When I think about you I intuitively smile without even noticing, even my heart feels like smiling. My stomach feels like I’m excited about something but I can’t tell about what. You’re the only one who is able to make me feel cold and hot at the same time, when I’m close to you.

When you look at me I feel exposed and nervous but also fairly agitated. I want to have deep conversations with you, while we look at the starry night sky. I want to hold your hand and you to hold me. I want to be close to you, hear the beat of your heart under your chest.

I feel like you’re the person that could complete me, complete my life, enrich it. But this can’t happen. I feel bad for having these desires. Maybe I just fell for you because you made me feel confident and unique.

It’s easy to fall for someone you are forbidden to reach. I shouldn’t have these thoughts about you, I can’t even write them all down if I don’t want to write a book. You’re taken and you built up yourself a family and I’m sort of glad about that because that’s how life works if you don’t want to die alone and if you want your own input for this world.

Maybe my tiny, young heart just wants to feel safe and secure and believes clawing for yours would make me approach this dream.
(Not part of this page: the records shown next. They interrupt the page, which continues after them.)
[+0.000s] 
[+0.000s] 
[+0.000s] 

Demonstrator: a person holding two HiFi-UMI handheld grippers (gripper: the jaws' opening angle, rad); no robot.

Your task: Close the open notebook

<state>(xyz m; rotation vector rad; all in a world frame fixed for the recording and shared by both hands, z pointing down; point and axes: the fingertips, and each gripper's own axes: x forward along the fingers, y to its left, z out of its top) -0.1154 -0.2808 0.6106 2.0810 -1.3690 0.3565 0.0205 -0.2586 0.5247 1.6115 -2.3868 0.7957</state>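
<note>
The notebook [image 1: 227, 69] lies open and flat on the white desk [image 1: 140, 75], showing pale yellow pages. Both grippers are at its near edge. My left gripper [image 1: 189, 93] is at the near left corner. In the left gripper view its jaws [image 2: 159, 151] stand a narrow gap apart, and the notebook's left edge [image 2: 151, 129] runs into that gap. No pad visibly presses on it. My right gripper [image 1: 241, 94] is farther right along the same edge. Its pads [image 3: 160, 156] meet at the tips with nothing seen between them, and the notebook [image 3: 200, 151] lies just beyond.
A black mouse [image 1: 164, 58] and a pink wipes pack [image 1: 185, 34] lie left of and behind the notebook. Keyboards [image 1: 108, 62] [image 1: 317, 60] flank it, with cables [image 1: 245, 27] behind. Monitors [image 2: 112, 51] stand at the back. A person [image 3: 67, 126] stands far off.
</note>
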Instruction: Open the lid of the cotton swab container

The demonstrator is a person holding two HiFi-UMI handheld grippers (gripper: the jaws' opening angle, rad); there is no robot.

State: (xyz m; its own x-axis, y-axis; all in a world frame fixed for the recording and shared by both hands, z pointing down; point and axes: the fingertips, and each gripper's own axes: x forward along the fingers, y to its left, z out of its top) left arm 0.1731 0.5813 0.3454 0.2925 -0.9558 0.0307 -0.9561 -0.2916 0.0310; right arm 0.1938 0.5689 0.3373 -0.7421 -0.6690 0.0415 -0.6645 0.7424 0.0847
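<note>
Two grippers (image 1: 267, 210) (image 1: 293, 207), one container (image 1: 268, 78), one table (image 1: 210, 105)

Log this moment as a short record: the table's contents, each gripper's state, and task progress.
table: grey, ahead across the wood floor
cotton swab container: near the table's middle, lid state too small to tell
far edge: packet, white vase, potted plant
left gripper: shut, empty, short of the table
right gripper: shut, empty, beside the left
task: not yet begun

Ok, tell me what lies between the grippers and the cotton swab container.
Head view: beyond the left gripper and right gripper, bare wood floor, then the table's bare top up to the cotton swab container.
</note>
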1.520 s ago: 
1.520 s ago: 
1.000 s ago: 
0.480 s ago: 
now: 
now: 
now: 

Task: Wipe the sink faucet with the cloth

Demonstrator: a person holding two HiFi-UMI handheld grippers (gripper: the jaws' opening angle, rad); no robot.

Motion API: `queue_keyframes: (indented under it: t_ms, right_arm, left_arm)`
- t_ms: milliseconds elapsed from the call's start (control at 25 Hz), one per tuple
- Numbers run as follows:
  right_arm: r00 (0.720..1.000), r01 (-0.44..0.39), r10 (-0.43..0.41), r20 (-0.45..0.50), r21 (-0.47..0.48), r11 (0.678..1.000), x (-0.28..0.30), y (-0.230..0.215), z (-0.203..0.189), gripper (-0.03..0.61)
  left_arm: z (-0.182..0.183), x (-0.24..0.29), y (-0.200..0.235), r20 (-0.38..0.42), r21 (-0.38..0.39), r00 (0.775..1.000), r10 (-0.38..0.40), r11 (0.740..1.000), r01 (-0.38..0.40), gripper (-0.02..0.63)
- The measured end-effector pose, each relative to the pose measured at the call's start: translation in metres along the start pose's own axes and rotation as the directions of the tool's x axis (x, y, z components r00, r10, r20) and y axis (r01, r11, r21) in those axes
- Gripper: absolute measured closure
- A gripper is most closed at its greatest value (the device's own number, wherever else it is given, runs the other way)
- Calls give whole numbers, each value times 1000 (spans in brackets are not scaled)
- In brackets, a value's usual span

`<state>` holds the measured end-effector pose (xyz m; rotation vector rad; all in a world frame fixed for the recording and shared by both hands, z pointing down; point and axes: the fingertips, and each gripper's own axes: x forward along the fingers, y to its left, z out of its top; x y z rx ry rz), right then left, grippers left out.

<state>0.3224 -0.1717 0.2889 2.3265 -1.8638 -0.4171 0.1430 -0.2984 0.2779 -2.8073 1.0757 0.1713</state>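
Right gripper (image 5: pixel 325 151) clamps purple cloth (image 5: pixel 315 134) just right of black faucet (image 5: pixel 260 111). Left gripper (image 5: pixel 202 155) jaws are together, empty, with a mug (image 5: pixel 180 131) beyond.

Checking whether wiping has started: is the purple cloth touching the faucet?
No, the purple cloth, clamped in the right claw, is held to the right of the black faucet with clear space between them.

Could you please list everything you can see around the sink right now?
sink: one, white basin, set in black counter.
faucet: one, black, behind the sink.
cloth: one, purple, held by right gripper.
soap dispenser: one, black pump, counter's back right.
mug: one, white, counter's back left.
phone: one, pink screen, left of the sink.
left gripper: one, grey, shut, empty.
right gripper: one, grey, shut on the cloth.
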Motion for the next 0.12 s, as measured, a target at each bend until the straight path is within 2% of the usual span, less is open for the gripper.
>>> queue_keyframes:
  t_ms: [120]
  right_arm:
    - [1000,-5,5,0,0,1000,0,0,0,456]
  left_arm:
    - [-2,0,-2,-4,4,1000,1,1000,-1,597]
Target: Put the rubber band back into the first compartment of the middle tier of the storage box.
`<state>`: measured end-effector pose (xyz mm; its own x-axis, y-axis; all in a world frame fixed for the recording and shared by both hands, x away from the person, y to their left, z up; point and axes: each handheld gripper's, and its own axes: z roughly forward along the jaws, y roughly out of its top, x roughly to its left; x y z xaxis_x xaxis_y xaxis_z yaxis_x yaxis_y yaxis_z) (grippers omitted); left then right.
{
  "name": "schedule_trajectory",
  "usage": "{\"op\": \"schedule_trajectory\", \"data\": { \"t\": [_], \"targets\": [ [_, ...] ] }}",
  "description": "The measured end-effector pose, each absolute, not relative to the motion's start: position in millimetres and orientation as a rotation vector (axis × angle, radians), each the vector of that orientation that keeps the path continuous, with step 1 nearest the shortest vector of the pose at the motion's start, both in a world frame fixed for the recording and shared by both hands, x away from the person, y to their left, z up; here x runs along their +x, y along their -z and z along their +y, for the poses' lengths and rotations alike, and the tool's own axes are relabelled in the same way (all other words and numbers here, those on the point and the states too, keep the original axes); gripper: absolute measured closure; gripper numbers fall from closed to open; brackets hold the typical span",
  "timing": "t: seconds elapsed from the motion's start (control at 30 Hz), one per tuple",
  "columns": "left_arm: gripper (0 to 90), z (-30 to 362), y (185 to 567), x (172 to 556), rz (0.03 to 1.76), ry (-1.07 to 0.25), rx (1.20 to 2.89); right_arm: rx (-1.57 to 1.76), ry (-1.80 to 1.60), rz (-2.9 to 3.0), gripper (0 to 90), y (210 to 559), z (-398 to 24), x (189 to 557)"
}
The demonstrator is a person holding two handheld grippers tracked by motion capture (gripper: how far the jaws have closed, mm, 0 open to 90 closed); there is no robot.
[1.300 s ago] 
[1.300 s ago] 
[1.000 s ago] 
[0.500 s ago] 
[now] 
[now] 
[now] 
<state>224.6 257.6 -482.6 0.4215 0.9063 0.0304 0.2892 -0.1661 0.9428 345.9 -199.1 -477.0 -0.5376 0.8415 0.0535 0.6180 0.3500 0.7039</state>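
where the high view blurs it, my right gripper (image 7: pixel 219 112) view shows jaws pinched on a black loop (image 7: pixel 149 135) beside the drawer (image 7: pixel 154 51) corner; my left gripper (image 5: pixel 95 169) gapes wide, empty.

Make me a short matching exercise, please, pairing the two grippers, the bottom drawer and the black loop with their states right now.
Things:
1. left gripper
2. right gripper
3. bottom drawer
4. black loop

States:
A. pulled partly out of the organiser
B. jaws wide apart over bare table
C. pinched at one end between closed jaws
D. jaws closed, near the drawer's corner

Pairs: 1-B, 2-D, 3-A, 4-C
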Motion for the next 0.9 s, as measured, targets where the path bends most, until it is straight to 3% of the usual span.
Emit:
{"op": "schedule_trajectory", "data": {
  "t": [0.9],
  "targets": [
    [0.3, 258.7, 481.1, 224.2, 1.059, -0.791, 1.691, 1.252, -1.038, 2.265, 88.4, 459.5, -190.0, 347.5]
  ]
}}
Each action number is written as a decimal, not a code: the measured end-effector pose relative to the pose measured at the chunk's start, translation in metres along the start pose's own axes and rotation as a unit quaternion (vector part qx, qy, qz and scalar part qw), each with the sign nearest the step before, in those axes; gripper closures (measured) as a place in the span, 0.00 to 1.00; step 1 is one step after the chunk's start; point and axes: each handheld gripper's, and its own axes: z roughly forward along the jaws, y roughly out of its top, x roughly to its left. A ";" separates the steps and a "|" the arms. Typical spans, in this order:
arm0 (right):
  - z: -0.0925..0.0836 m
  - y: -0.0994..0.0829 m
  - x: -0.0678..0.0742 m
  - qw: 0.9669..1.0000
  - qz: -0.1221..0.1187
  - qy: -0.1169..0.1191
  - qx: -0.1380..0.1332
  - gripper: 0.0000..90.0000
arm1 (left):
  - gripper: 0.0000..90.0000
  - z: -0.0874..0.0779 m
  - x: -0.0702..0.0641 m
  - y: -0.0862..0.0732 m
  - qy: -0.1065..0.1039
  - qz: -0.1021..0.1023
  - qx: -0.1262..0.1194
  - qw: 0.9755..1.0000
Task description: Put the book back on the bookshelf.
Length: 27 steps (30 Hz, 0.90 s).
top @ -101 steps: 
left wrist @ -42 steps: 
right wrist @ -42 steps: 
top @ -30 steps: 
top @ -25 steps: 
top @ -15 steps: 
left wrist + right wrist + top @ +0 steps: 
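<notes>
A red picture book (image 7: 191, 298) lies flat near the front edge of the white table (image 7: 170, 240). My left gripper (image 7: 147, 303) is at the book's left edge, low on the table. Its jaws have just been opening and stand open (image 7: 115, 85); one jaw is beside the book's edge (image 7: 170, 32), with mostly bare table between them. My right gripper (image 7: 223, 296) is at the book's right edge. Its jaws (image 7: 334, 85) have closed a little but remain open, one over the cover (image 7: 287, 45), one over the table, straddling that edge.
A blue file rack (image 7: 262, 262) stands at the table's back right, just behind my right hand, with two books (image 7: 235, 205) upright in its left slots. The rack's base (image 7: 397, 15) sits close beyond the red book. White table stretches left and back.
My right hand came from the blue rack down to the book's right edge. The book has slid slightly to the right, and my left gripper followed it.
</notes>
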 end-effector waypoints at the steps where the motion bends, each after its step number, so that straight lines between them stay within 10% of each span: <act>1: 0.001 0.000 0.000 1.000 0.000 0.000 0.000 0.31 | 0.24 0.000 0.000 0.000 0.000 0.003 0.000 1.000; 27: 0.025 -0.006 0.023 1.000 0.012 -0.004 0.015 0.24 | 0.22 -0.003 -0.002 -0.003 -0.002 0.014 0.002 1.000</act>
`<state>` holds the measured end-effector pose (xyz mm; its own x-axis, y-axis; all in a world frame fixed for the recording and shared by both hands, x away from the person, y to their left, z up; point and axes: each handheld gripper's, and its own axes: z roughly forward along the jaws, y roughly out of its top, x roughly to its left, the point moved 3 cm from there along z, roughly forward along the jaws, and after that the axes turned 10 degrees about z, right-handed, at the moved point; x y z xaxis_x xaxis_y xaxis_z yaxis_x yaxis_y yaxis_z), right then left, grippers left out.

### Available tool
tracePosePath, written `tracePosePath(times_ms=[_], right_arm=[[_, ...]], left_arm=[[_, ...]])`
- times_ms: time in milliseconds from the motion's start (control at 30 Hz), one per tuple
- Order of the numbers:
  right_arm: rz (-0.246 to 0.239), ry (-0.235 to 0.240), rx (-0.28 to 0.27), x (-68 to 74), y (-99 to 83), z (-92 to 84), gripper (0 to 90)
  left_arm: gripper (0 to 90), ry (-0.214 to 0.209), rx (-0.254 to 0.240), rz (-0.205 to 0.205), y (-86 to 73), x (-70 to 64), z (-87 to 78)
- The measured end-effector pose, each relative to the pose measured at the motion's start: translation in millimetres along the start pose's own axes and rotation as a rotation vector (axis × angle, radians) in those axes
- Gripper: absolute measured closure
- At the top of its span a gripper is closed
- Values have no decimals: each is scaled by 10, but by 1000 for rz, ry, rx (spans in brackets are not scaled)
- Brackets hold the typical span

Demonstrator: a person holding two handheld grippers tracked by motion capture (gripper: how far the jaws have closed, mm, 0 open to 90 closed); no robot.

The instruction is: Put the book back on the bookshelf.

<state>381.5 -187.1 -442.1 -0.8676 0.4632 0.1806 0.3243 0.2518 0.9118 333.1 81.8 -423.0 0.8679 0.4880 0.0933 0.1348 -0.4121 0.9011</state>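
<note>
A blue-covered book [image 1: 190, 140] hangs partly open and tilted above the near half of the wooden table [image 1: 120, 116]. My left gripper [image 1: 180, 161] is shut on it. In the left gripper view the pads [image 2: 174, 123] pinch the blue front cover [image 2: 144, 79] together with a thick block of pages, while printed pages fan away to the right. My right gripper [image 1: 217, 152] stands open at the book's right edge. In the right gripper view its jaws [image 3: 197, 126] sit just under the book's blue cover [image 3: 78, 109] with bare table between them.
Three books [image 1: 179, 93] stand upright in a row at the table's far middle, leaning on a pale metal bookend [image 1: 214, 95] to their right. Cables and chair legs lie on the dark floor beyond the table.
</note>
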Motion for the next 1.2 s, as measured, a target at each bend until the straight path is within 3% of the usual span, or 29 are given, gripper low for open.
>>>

Faster.

Everything reminds me of you, I feel like I’d know you but after all it’s just the image I created in my head. I don’t want to wait anymore. Im tired and exhausted of it, but also I can’t let these feelings easily go, they somehow seem to make me feel alive.

There will always be this glimmer of hope, glisting in my chest. I’m trying to let it go, but it’s hard, it really is. I’m sad I’m not the one who is allowed and able to make you happy and embellish your day.

But trust me, Mister, I won’t stop trying. I’m always going to have sympathy for you and I will always try to win your favour, smiling at you in the distance.